Oser la fermer pour rester ouvert

Hier soir, en écoutant un ami dans la peine, j’ai repensé à La Bruyère : « C’est une grande misère que de n’avoir pas assez d’esprit pour bien parler, ni assez de jugement pour se taire. » Mon proche me confie son trouble. Il vient de perdre son frère qui a mis fin à ses jours. Les explications pleuvent, les théories, les justifications tentent maladroitement de masquer le mystère d’un acte qui restera à jamais incompréhensible. Alors que je suis porté dès les premiers instants à lui donner des conseils, pour dissimuler nia peur et avant tout me rassurer, une leçon d’écoute m’attend.
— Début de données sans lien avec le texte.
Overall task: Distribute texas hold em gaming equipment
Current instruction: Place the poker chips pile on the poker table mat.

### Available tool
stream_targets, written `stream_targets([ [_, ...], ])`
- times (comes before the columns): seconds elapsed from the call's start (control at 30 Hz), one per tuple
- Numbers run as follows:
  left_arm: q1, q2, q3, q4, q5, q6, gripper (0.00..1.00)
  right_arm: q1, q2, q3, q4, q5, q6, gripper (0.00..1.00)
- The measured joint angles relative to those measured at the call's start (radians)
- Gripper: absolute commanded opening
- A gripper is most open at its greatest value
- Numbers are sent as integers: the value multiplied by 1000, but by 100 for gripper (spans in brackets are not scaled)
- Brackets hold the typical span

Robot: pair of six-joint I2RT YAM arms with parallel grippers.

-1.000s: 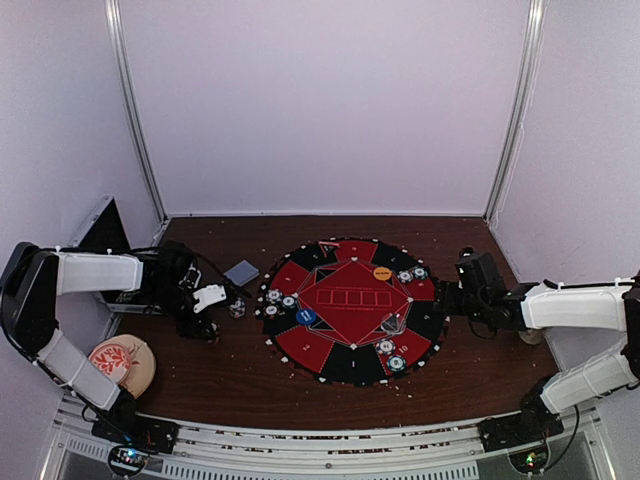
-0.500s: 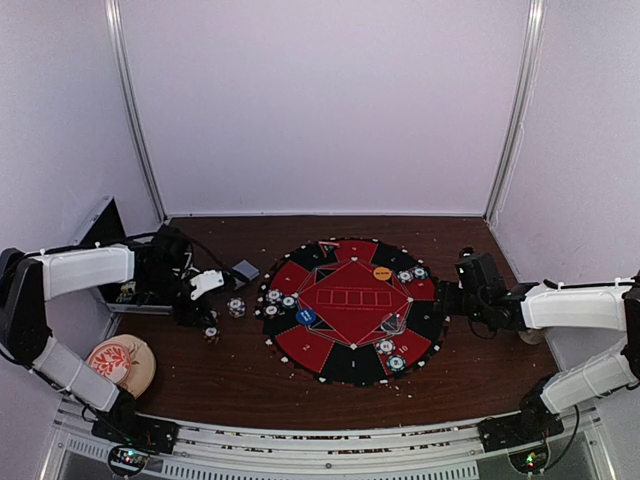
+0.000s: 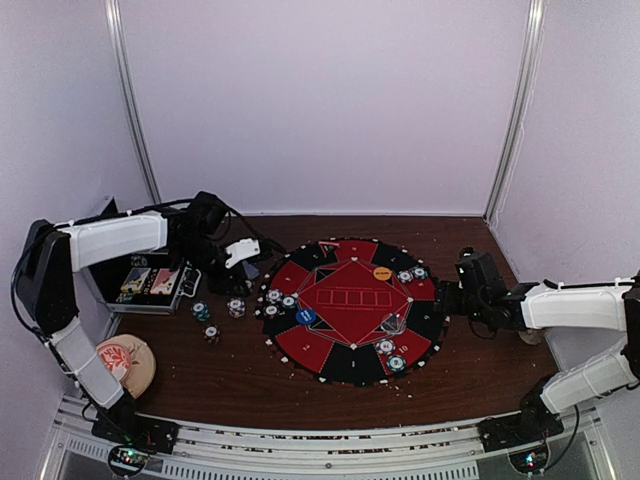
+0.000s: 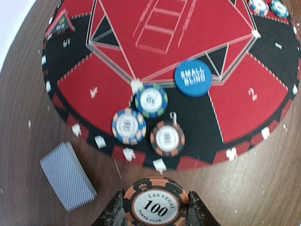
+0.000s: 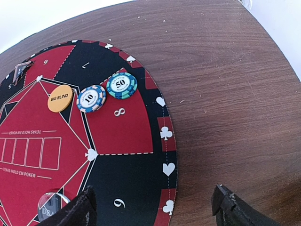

Je vois d’emblée mon désarroi, ma difficulté, je mesure la futilité de mes mots, leur cruelle inefficacité. Alors il se met à parler, me raconte sont rouble devant les « Si j’étais à ta place ». Me voilà ramené à la solitude de chaque être. Comment deviner la détresse de chacun, ses ressources et ses grandes faiblesses, comment se faire seulement pure présence et laisser là les commentaires, les avis et les comparaisons ? Comment se tenir à l’écoute, tout simplement ? Devant l’autre qui souffre, je suis sans cesse porté à me rassurer, à vouloir nier la souffrance, la banaliser, la diminuer, en somme. Ce matin, mon petit garçon s’est pris une porte et, loin d’écouter avec bienveillance ses pleurs, je me suis mis à parler, pour tenter de dissimuler ses cris. Au fond, je pensais moins à le soutenir qu’à en finir avec le trouble qui agitait mon cœur de père, quand un geste aurait suffi. Et voilà que je me suis lancé dans d’aberrants discours sur la vanité de tout, sur le caractère éphémère des sentiments. Ces palabres à un enfant de quatre ans s’approchent dangereusement de la maltraitance. Si je tolère mal ma souffrance, celle des autres m’ébranle, précisément peut-être parce qu’elle renvoie à la première. Voir cette étrange mécanique me débarrassera-t-il de cette habitude qui me pousse égoïstement vers la sécurité, qui me replie sur moi, au risque de nier ce que mon prochain éprouve?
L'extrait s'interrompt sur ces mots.